The Happening (SPOILERS!)

My wife and I went to see The Happening tonight, and I thought that I would report back with some initial impressions while it is still fresh in my mind…

Just so you know exactly how I feel about this movie right at the start, allow me to say this: Take the $20 that you would spend on a couple of tickets to this movie and buy a cheap bottle of booze instead. Drink the entire bottle and spend the rest of the night staring at the wall. You’ll have a better time with the wall than you will with the movie, trust me.

First, I have an opinion about Mark Wahlberg’s role. Mark Wahlberg plays a science teacher in this movie. This means that not only is he supposed to be someone who understands science, but he is supposed to be able to teach science to others.

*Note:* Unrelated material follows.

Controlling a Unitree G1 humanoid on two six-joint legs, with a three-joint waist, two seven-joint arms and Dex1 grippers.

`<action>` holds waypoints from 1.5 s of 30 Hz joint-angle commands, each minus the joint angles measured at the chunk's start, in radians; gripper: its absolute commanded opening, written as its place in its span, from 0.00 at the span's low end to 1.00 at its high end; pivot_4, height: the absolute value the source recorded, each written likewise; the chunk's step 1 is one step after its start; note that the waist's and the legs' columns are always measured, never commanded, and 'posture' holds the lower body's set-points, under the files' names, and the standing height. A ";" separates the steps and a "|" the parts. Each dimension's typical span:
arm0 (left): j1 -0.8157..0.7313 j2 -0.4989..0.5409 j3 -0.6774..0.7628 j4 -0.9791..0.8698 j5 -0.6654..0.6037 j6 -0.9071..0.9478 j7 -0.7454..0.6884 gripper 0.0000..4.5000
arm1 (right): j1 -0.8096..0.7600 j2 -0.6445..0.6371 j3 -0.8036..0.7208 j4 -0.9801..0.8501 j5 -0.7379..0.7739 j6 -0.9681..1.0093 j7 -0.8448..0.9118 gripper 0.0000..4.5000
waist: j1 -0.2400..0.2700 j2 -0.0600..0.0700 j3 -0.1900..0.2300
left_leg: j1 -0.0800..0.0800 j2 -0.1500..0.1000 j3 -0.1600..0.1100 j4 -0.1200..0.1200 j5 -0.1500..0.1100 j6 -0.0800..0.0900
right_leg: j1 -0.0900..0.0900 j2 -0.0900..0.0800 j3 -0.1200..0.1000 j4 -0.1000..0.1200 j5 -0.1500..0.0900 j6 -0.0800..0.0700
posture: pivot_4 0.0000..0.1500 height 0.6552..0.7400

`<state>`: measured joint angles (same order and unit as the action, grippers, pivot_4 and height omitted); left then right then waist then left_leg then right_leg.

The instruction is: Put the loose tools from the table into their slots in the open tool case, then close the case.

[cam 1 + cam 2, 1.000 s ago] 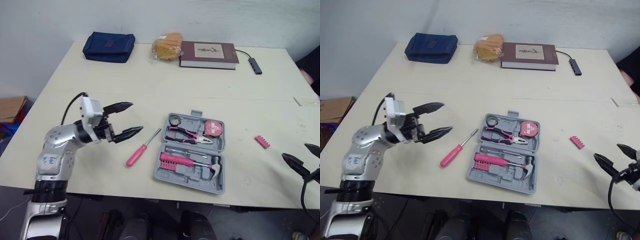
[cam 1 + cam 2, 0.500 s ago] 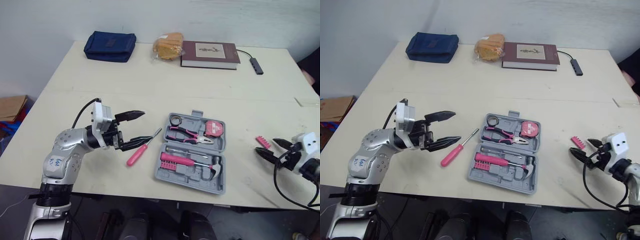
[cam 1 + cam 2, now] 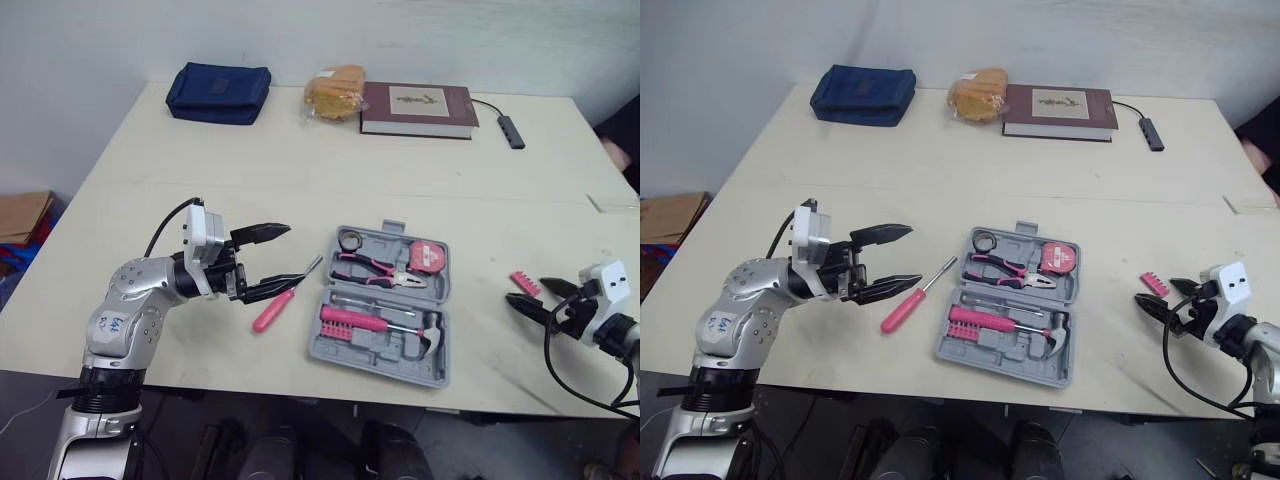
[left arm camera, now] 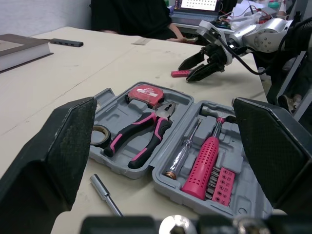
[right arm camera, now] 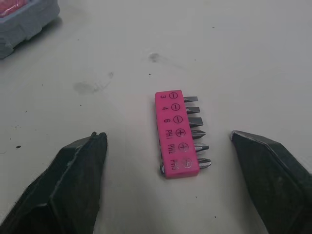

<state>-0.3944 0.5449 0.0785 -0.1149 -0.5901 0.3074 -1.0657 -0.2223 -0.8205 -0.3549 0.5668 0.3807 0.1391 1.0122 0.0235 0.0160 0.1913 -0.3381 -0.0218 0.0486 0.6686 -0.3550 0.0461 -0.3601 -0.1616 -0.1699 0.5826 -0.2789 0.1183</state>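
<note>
On table (image 3: 300, 170) beside open tool case (image 3: 385, 305): pink screwdriver (image 3: 283, 298) and bit holder (image 5: 176, 133) loose, not slotted yet. Left gripper (image 3: 290, 254) spread empty near screwdriver, right gripper (image 3: 530, 294) spread empty at bit holder. Barely started, case unclosed.

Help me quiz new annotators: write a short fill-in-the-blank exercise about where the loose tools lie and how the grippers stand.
1. The screwdriver lies on the table on the tool case's ____ side.
2. The bit holder lies on the case's ____ side, just ahead of the right gripper, whose fingers are open.
3. The left gripper holds nothing; its fingers are ____.
4. The screwdriver's handle is ____ in colour.

Missing words: left; right; open; pink.
</note>
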 commanded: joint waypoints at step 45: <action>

This has got to be one of the most miscast roles that I have seen in a film in a long time. At no point in the movie do you believe for even a moment that Mark Wahlberg’s character has ever even seen a science textbook, much less the inside of a science classroom.

and now for the spoilers…

[spoiler]So people start to kill themselves in Central Park, and then in the rest of NYC, and then all over the Northeast. The people become disoriented, and then they find the quickest way to kill themselves.

Chaos ensues.

Everyone flees the big cities, thinking that terrorists are attacking. Mark Wahlberg reads a map and tries to direct people to small towns…

BLAH BLAH BLAH

I can’t even bring myself to type out the rest of the plot because IT SUCKS.

You want to know what happens? You want to know what makes people kill themselves? Really? Ok, it is the plants. The plants are PISSED that humans have been polluting the earth. You see, it seems that plants are able to communicate among themselves to coordinate this attack. They are also able to rapidly evolve to attack imminent threats. So naturally when humans pollute too much the plants evolve a toxin that turns of the self preservation mechanism in the human brain…you see where I’m going with this, right? The plants attack the largest concentrations of humans first, NYC. Then the attacks spread to Jersey, Philly, etc…

Part of the plot was devoted to Marky Mark and his struggling relationship with his wife, but you don’t need to hear about that because it is completely boring and unbelievable at the same time. Eventually everything gets back to normal, and the movie fast forwards three months into the future showing Mark Wahlberg and his wife living back in their own home.

Oh, and the twist? You know there has to be a twist because this is an M. Night Shyamalan movie! At the end, when everything seems to be fine three months later, the movie cuts to a park in Paris, France. It looks strangely like the first scene of the movie that took place in Central Park. OH NO!!! The Happening is happening again in France![/spoiler]

You may recall that many of the ads for this movie are making a big deal that this is Shyamalan’s first R rated movie. In my opinion the only reason for this is because the movie is so bad, they had to throw in some shocking scenes of people killing themselves to try to scare the audience.

There were several times during the movie that I thought that this movie must be joke. Surely this can’t be a serious movie, can it?

I have heard this is bad… like, bad on a biblical level. Incomprehensibly bad.
Having said that, me and a friend are THERE. We like Shyamalan… but we have observed his downward trajectory over the past few movies. We hated The Village, and we ROARED laughing during Lady in the Water.

We’re gonna MST3K the hell outa this one.

Wow, that plot secret sounds really half-baked. Just OTTOMH, [SPOILER]you’d think that any overpopulation-triggered apocalypse would happen in a place like Tokyo, Mexico City, or Calcutta. NYC is practically pastoral compared to certain other world’s biggest metropolises.

Also: plants? I could see a sci-fi scenario in which all of nature’s fauna band together to wipe us out, but the flora seem rather inadequate to the task of rewiring higher primate brain circuitry, through a hormonal mechanism or any other means.

And lastly, this plot pisses me off because it veers perilously close to ripping off Raccoona Sheldon’s/James Tiptree Jr.'s classic sci-fi short story “The Screwfly Solution,” which hasn’t been made into a feature film yet (I’m not counting TV or cable adaptations). And, thanks to the critical failure of this film, “Screwfly” is probably even less likely to be developed now than before. Thanks, Shyamalan![/SPOILER]

You should have checked the reviews before spending your $20. They are overwhelmingly bad.

Thanks for this. I was strangely curious about the movie and I’m now satisfied. Uwe Boll and M. Night should have a fight to the death.

We did check the reviews. We knew it was going to be pretty bad. We hoped it would at least be a little entertaining. We were sorely disappointed.

If you checked the reviews and knew it was gonna’ be a bad movie, how could you be disappointed? Unless you were disappointed that it wasn’t as bad as the reviews said it was.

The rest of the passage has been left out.